__What you will do__:
From the first line to the last, print the data exactly.

__Material provided__:
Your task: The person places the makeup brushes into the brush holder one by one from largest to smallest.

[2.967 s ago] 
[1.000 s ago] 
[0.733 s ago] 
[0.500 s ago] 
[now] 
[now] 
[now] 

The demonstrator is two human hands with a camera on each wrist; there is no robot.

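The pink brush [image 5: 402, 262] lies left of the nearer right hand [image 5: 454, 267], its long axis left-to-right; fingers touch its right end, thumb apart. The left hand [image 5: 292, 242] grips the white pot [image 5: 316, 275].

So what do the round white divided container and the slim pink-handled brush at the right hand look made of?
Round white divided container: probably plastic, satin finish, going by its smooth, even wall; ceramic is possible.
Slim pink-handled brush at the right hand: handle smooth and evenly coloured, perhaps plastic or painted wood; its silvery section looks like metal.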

__Solution to the exercise__:
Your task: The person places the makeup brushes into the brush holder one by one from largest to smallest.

[2.967 s ago] 
[1.000 s ago] 
[0.733 s ago] 
[0.500 s ago] 
[now] 
[now] 
[now] 

The demonstrator is two human hands with a camera on each wrist; there is no robot.

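The pink brush [image 5: 402, 262] lies left of the nearer right hand [image 5: 454, 267], its long axis left-to-right; fingers touch its right end, thumb apart. The left hand [image 5: 292, 242] grips the white pot [image 5: 316, 275].

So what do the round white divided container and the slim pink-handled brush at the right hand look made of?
Round white divided container: probably plastic, satin finish, going by its smooth, even wall; ceramic is possible.
Slim pink-handled brush at the right hand: handle smooth and evenly coloured, perhaps plastic or painted wood; its silvery section looks like metal.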

No additional response is required.